Medicinal Plants of the Pacific Islands
In 2001 the first Herbal Plant Workshop was held in the Marshall Islands. This may seem like a rather innocuous statement. The world certainly didn’t change; there was no press coverage; CNN didn’t give the Workshop a logo and cover it from every possible angle. But for the women healers of the Pacific Islands, and for the people they care for, it was a momentous day.
Two Hawaiian traditional healers attended this convention to explain how much of their own traditional medicinal knowledge had been lost due to various factors such as the secrecy of the treatments and reluctance to share the information unless the recipient is deemed worthy. The fast paced modern world also led to the loss of knowledge, with migration and relocation of many indigenous people. These remarkable healers were hoping to encourage other Pacific Islanders to record their medicinal wisdom so that their people would not suffer the same fate as the Hawaiians, Australian Aborigines, American Indians and New Zealand Maoris. These societies are now realizing that they may have waited too long, and that their healing knowledge may have become a dying culture.
The convention was a huge success, and thanks to the contributions of traditional healers throughout Micronesia a compendium of knowledge and medicinal wisdom is being collected and recorded for the benefit of future generations. What has become apparent throughout this process is the innate understanding of the human body and the botanical world that these ancient healing arts demonstrate. Without benefit of x-rays, cat-scans, microscopes and the myriad of other scientific paraphernalia so common in the modern world, these healers diagnosed and treated conditions ranging from earaches and chicken pox to asthma, diabetes and even cancer. Quite understandably, the processes and recipes for treatments are much too complex to be covered in an article such as this. However, I would like to show you a few of the more common medicinal plants.
Bananas are one of the most common medicinal plants, and are used for everything from toothache to testicular hernia.
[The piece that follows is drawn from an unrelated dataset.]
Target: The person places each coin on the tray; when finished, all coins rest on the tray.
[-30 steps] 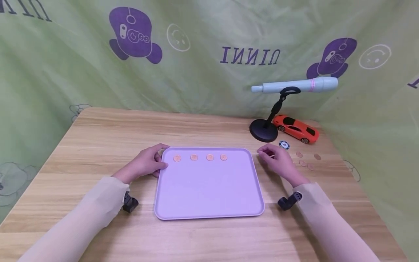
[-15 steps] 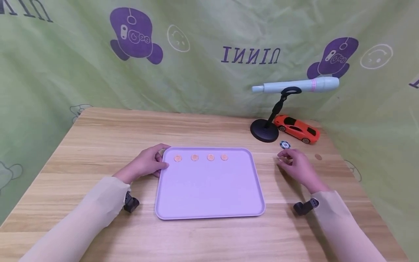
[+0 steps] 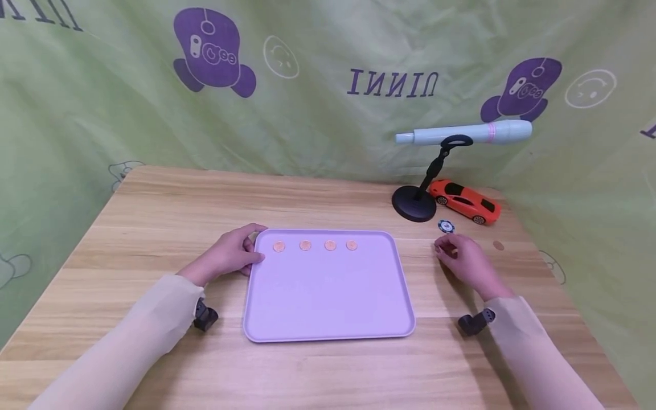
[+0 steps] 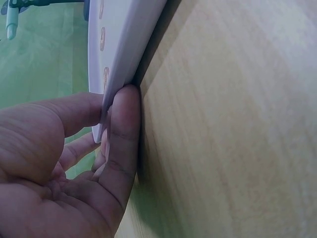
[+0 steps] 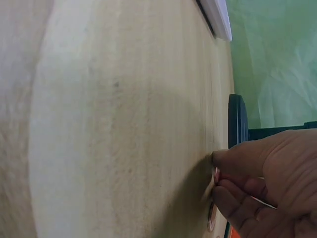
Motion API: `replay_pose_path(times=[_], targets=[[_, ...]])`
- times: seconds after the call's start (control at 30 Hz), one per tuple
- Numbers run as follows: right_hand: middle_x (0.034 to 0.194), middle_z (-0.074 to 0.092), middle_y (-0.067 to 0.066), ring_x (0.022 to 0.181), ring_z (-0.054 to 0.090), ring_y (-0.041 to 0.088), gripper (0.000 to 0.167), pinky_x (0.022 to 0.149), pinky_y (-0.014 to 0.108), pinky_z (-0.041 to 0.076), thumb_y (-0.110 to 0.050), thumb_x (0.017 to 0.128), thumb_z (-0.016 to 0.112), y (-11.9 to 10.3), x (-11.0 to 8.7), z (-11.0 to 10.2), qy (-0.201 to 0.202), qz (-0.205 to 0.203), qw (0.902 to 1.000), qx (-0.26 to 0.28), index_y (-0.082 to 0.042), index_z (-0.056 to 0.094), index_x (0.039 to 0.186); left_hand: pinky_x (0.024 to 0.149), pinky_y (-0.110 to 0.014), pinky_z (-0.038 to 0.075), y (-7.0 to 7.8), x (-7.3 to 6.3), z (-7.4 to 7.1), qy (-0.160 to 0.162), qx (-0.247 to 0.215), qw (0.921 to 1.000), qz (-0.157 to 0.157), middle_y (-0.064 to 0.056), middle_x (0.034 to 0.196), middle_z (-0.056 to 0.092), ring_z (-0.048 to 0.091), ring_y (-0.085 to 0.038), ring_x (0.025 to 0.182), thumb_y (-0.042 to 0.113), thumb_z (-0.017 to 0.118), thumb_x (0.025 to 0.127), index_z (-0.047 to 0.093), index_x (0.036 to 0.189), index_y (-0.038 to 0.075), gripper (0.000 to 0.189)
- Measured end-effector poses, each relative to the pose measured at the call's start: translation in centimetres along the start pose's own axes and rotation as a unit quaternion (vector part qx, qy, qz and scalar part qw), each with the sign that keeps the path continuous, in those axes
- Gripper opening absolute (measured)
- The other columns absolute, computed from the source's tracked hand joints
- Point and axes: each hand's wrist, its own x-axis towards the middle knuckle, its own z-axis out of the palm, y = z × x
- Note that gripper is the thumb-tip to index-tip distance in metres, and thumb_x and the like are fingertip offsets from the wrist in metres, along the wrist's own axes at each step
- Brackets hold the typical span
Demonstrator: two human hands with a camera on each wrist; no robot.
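My left hand [image 3: 228, 254] holds the upper left corner area of a lilac tray [image 3: 328, 302]. In the left wrist view the thumb lies on the rim and a fingertip [image 4: 127, 106] is under the edge. Several copper coins [image 3: 305, 245] lie in a row along the tray's far side. To the right of the tray, my right hand [image 3: 468, 263] is low over the table. Its thumb and fingers pinch a copper coin [image 5: 216, 175], seen edge-on in the right wrist view. Just beside the fingertips another coin [image 5: 212, 218] lies on the wood; in the head view the hand hides this spot.
A blue-and-white poker chip [image 3: 446, 226] lies just beyond the right hand, and a brownish coin [image 3: 498, 245] to its right. Behind them stand a black stand [image 3: 414, 203] bearing a pale blue microphone [image 3: 471, 132] and an orange toy car [image 3: 465, 202]. A green curtain [image 3: 307, 131] hangs behind.
My right hand has moved right, from beside the tray's right edge to over the loose coins, which it now covers in the head view. The left hand and tray stay put.
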Motion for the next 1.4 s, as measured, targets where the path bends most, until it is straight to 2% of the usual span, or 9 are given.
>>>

The small emerging shoots are boiled and drunk to alleviate pains and body aches. The leaves are pounded and mixed with coconut oil into a poultice for the reduction of swelling. Larger leaves and the trunk are crushed into bath water for a healing soak for more serious injuries. And the roots are mixed with ash to ease a toothache.
Ground Cherry (Physalis peruviana) is mixed with Scented Fern (Phymatodes scandens) and boiled to produce a drink for the treatment of diabetes. The ferns are also a fever reducer.
Basil (Ocimum basilicum) is combined with lime leaves in a steaming mist to be inhaled for the relief and treatment of asthma.
Papaya leaves, depending on their age and the process or recipe concocted are used in the treatment of high blood pressure, kidney infection, stomachaches and intestinal problems. The fruit is a cure for fungus and ringworm.
Crinim asiaticum is important for midwives. It is helpful in difficult births, and for the prevention of jaundice in newborns. It is also an analgesic, antiseptic and anti-inflammatory.
Tradescantia is helpful in the treatment of coughs that are not a symptom of a much more serious condition.
Saltbush (Scaevola taccada) is another staple in the midwife’s pharmacopoeia. As a tonic it is used for everything from easing childbirth to post-partum recovery and uterine health. As a bath for the newborn it is a gentle astringent to promote a healthy and robust child and to prevent rashes. The fruit is also used in the treatments of pinkeye, depression and backache.
The Kamani Tree or beach mahogany is known as the medicine tree amongst the Pacific Islanders. As an herbal bath it is used to prevent or cure rashes, sores, cuts and bruises, and it eases the itch of chicken pox and measles. The oil from the nuts of the Kamani is highly valued as a skin lotion and conditioner, and many island women will shyly point to it when asked how they stay so young looking and beautiful.
The juice of the beach pea (Vigna marina) is an antidote for fish poisoning. This is an important piece of information for a society whose major food group is from the sea.
The last plant I want to tell you about is the Nin (Morinda citrifolia). You may have heard it called Noni. This is a remarkable plant that is used in more cures and for more conditions than any other in the islands. It is a blood coagulant, a fever reducer, an antiseptic, and an analgesic. It is used as a tonic for the treatment of food poisoning, nausea, diabetes and even cancer. Medical practitioners in the modern world are accepting the efficacy of this tonic as well, and the infomercials regarding its healing properties are filling the airwaves. Island healers just nod and smile, they have known about it for generations.
As doctors and scientists continue the research of botanical medicines to be found in the jungles and rain forests of our world, they are looking closer at the traditional medical practices of indigenous people. They are studying the efficacy of traditional, herbal and holistic medicine that the world largely ignored for the last two centuries. The collection and recording of healing wisdom and knowledge of the Pacific Islanders may someday prove to be of benefit, not just to their people, but to all future generations. The green is not just beautiful on these tiny islands, it is life itself.